Onun azmi annesini bile şaşırtmış, bir keresinde ona kıyamayıp sabahleyin namaza kaldırmamıştı. Uyanınca ona sitem etmiş ve kızmıştır. Bu olaydan sonra rahat uymamak ve sabah namazına kalkabilmek için uyumadan önce sağ elini bileğinden tavana bağlamıştır.  Annesinin bütün ısrarlarına rağmen 2-3 ay buna devam etmiştir. Bu bir yıl içinde sırasıyla Ali Rıza Işın, Hacı Veyiszade Mustafa Hoca, Cemil Efendi ve Mustafa Parlayan’dan (Akdedeoğulların) ders okumuştur.

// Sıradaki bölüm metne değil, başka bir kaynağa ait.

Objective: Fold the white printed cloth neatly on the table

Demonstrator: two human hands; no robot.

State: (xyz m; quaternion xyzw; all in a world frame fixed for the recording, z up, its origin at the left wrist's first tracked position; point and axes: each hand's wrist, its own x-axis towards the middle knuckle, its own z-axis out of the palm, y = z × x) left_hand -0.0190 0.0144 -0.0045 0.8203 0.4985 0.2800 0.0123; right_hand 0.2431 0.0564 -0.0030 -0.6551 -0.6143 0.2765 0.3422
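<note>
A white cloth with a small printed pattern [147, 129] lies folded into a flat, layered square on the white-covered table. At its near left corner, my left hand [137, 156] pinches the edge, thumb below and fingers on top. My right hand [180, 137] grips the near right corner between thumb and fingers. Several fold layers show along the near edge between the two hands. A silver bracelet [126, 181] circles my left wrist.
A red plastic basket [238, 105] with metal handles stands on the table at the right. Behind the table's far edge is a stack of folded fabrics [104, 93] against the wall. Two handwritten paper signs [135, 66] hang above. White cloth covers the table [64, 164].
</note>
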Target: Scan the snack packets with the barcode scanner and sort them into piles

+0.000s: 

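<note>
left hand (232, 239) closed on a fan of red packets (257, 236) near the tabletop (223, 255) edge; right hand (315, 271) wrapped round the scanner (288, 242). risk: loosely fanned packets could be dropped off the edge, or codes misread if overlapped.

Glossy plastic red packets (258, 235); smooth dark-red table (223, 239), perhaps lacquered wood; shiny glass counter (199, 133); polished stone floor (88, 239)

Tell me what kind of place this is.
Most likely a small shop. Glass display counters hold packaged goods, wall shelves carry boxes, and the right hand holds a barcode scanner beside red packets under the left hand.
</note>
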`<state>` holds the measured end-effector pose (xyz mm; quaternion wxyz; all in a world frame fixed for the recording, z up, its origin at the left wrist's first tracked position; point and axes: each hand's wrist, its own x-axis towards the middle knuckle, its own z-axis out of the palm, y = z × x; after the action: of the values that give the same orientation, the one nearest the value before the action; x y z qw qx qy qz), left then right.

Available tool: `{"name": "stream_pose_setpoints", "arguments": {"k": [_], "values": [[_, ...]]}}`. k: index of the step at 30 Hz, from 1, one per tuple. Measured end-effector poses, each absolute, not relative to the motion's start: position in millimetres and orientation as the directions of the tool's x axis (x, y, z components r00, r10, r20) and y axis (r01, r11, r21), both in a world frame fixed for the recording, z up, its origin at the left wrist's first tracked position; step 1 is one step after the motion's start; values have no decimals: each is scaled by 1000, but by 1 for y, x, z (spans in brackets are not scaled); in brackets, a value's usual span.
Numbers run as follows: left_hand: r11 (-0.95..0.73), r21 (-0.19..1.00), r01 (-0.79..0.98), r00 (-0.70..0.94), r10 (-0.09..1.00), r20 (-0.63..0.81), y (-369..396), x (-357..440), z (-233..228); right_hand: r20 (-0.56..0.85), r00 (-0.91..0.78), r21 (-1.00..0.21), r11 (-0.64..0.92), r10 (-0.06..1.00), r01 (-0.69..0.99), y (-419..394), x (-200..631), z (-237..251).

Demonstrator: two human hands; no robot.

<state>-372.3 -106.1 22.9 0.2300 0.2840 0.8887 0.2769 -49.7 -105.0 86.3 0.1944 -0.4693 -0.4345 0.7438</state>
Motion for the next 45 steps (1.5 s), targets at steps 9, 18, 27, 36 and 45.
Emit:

Son derece kibar ve hassas bir insan olan Dr. Hüseyin Küçükkalay, Arap dili ve edebiyatının bütün inceliklerine vakıftı. Zamanımızda emsali az bulunan gerçek bir ilim adamı idi. Bilhassa Kur’ân-ı Kerim, hadis-i şerif başta olmak üzere, eski Arapça kaynak eserlerin anlaşılmasında büyük yardımı olan ve şahit olarak gösterilen sayıda şiir ezberlemiş olması onun temayüz ettiği yönlerden birisi idi. Tefsir konusunda ihtisası olan Küçükkalay’ın, Arap dilini fasih olarak çok rahat konuşması; ilmî ve dinî hitabelerde bulunabilmesi, Arap hatiplerini bile hayrete düşürürdü. Âmmice denilen ve muhite göre değişen konuşma tarzlarını da çok iyi bilmekte idi. Konya’mızda böyle bir ilim adamının yetişmesi hepimiz için gurur vesilesidir. Son derece zeki ve nüktedan bir insan olan Hüseyin Küçükkalay, sohbetlerin aranan ismi olmuştur. Arif Etik Hoca ile karşılıklı lâtifeleri meşhurdur. Arif Hoca sohbetlerde özellikle onun bulunmasını arzu ederdi.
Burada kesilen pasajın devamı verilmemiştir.